Now, rethink '0' as Nothing, and 1≤j≤L since X[M[0]] is also undefined.

Not that after the binary search that one the three conditions holds:

X[i] ≤ X[M[1]]
"The same or a new minimum value"
P[i] is created and set to Nothing
If X[i] < X[M[1]] then M[1] is changed to i

X[M[j]] < X[i] ≤ X[M[j+1]] for some j<L
"A value greater than the minimum and equal or less than the maximum"
P[i] is set to Just M[j]
If X[i] == X[M[j+1]] then there is no need to update M[j+1]
If X[i] < X[M[j+1]] then M[j+1] is changed to i

X[M[L]] < X[i]
"A new maximum value"
P[i] is set to Just M[L]
M[L+1] is created and set to i
L is set to L+1

Wikipedia is too loose.  X[M[1]], X[M[2]], …, X[M[L]] is not "nondecreasing",
but must be strictly increasing.  This is really sloppy of wikipedia.

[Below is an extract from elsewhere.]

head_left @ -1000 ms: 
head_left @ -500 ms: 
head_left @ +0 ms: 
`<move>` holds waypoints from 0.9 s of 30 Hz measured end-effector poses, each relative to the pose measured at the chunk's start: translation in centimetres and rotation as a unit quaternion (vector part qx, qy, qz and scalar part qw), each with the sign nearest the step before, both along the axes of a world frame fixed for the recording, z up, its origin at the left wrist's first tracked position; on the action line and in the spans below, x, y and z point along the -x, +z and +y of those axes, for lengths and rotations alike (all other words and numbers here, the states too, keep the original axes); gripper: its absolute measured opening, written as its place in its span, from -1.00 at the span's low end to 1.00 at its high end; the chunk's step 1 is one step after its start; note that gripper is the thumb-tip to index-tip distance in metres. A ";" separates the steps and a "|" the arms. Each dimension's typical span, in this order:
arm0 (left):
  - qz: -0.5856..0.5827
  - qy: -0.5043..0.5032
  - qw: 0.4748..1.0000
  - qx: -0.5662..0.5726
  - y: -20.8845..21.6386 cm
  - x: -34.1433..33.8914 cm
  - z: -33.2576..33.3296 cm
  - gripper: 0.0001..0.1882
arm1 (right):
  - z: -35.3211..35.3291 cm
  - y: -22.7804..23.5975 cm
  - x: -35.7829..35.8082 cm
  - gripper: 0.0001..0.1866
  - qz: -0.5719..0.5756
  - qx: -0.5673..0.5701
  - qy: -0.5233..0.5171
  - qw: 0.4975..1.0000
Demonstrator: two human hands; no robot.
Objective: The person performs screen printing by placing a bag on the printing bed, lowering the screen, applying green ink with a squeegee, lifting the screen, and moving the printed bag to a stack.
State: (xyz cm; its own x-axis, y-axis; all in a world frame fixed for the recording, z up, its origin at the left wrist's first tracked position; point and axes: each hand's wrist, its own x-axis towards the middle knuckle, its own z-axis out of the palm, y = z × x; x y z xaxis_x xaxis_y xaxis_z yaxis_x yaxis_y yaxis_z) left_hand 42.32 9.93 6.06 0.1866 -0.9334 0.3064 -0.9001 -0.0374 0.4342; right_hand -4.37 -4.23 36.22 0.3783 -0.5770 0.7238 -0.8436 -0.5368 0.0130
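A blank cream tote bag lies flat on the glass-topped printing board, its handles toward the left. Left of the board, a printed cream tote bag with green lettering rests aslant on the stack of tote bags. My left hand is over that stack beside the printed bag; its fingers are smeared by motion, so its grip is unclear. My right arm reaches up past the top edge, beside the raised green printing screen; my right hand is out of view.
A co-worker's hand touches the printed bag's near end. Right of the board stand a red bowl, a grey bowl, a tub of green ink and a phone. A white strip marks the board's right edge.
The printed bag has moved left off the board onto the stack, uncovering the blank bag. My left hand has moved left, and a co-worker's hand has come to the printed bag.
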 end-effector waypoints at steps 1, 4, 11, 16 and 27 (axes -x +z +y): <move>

The P[i] are just a stack, create a linked list going in and pull
apart on way out, will by O(N).

If you do not separately track the min and max values, then the
algorithm works like this:

Make a map mu from the set of X[M[j]] to M[j], starting empty.
Make a P as a list of Maybe Int, starting as [].
Note that "size mu" will always by L, and starts off as 0.
For i=1,2,3…:
do a Data.Map.splitLookup using pivot X[i] to get (map1,m,map2) and find which
of the three cases we are in:
If there is a null map2 then third case:
If empty mu then prepend Nothing to P.
else get "M[L]" from "snd (snd (findMax mu))", prepend Just "M[L]" to P.
Create new my by inserting key X[i] with value i to mu.
If there is a null map1 then first case (Note that mu cannot be empty):
Prepend Nothing to P
get min from "fst (findMin mu)"
If X[i] < min then make new mu from replacing key X[i] with value i
with (Data.Map.updateMin).
Otherwise this is the middle case and map1 and map2 are both non-empty.
Get "M[j]" from (snd (findMax map1)) and prepend Just "M[j]" to P.
If 'm' is (Just {}) then "X[i] < X[M[j+1]]" and do not change mu
else change mu to Data.Map.adjust key X[i] with value i on mu

Also: keep track of the length of P, which is ultimate N, where 1≤i≤N.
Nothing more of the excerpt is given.